Le secret du bonheur

Dans ces séances, il est important de respecter le niveau de chacun. Le coach peut évoquer une voie ou une solution devant quelqu’un qui souhaite s’en sortir. Mais le chemin n’est pas le même pour tout le monde. Le secret du bonheur, alors ? Le lâcher-prise. Ne plus avoir peur de l’échec, oser avancer, apprendre à rebondir et ne jamais se laisser décourager. Facile ? Pas tant que ça !, lance Asmaa qui, avant de terminer la séance, n’oublie pas de leur entretenir une importante habitude. Et voici une méthode simple qu’elle emploie au quotidien : le sourire !

Et ça marche ! Chaque jour, dès le matin, regardez-vous dans la glace et faites-vous un grand sourire. Faites du sourire un exercice. Vous ne ressentez pas de la joie ? Souriez quand même, le sentiment de joie surviendra. Dans la journée, souriez souvent, à vous-mêmes, à vos proches, aux amis, aux connaissances que vous croisez dans la rue. Non seulement vous vous ferez du bien, mais vous attirerez la sympathie. Au lieu de grimacer avant d’accomplir une corvée, souriez. Vous verrez, c’est stimulant.
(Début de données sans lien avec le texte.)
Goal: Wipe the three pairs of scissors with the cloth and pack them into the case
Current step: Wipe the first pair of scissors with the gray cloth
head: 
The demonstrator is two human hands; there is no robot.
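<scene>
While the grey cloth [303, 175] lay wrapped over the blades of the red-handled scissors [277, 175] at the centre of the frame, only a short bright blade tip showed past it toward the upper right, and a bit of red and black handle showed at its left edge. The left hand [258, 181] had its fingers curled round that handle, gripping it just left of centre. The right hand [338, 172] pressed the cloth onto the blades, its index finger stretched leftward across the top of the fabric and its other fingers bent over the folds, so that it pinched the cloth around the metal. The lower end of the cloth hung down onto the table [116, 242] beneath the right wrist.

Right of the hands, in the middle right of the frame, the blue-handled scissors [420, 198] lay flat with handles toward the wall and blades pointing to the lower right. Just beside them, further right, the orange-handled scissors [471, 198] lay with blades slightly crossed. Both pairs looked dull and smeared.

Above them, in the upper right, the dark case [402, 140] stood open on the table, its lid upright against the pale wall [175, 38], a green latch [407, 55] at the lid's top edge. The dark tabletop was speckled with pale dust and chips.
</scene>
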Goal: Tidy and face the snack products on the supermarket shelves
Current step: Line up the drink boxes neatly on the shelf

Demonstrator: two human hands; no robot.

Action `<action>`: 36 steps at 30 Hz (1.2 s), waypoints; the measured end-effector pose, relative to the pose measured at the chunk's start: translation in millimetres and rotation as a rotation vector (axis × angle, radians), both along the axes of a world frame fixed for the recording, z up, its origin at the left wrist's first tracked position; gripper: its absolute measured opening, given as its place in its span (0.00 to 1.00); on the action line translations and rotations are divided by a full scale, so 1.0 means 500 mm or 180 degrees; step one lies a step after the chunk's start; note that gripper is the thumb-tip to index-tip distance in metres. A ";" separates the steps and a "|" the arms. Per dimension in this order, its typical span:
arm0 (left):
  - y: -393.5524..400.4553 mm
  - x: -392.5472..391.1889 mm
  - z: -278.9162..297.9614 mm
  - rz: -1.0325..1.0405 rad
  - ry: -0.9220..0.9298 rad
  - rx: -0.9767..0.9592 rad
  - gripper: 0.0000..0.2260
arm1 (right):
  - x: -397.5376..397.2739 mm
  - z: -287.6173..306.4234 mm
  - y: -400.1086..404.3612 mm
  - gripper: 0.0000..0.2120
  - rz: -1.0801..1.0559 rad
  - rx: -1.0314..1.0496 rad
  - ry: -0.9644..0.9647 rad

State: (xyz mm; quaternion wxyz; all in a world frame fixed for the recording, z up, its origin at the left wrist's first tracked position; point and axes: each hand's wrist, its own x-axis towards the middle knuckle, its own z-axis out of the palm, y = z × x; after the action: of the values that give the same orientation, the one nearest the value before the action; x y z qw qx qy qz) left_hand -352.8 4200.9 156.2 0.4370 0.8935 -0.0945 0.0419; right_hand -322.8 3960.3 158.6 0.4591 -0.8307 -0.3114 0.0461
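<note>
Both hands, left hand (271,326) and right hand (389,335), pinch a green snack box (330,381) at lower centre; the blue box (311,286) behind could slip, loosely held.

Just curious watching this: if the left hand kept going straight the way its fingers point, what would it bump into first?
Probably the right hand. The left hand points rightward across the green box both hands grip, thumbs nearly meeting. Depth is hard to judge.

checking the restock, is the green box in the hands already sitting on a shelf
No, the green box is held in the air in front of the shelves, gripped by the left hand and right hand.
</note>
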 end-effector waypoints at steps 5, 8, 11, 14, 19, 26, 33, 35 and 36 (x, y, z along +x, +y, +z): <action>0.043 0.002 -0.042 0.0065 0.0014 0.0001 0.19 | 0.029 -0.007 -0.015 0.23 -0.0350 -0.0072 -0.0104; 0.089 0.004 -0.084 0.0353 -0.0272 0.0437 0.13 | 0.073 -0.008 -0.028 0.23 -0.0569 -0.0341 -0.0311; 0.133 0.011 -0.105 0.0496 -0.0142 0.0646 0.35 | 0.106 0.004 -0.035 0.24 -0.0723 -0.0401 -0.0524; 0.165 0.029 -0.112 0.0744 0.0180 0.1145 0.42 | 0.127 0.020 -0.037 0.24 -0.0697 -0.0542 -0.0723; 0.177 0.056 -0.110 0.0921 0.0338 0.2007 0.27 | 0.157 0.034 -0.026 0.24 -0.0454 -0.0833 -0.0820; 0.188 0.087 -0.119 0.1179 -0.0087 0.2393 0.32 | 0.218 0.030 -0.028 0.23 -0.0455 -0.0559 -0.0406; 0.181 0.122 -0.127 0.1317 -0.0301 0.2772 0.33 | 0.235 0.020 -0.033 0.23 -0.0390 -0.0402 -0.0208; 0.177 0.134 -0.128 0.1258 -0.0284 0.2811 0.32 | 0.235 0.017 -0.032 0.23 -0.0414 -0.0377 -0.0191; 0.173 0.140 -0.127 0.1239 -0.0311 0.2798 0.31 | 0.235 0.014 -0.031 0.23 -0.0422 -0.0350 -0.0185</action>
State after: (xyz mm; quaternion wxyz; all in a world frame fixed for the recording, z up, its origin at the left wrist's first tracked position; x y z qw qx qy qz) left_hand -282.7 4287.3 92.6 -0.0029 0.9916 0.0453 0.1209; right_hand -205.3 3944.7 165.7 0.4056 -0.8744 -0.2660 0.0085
Et votre travail vous paraîtra plus facile. Chaque fois que votre esprit tend à basculer vers la morosité, faites un sourire. Il déclenchera une bouffée d’optimisme. « La concentration sur une idée entraîne l’état correspondant. Par exemple, l’idée de calme amène le calme, l’idée d’énergie amène l’énergie. Et si vous vous concentrez sur une idée optimiste, elle entraînera un état optimiste. Vous voulez accomplir une action ? Pensez d’abord : est-ce possible ? Si vous jugez que c’est possible, pensez : je le veux. Et rassemblez-vous mentalement sur la chose à faire. Vous verrez ensuite qu’elle s’accomplira facilement. Bref, l’humour est la seule clé qui ouvre toutes les portes. Chaque jour qui passe est le premier jour du reste de notre vie, alors il faut en profiter au maximum », conclut Asmaa avec un grand sourire, tout en assurant que s’il fallait encore une raison pour rejoindre le camp des optimistes, rappelons que ceux-ci sont en meilleure santé, grâce à un système immunitaire plus efficace.

Reste ensuite à s’entourer de gens qui ont la pêche car, bonne nouvelle, l’optimisme est contagieux ! Ensuite, gardons à l’esprit que le bonheur est aussi une décision. On peut choisir d’être heureux, mais pour réaliser cela, il faut le vouloir. Vraiment.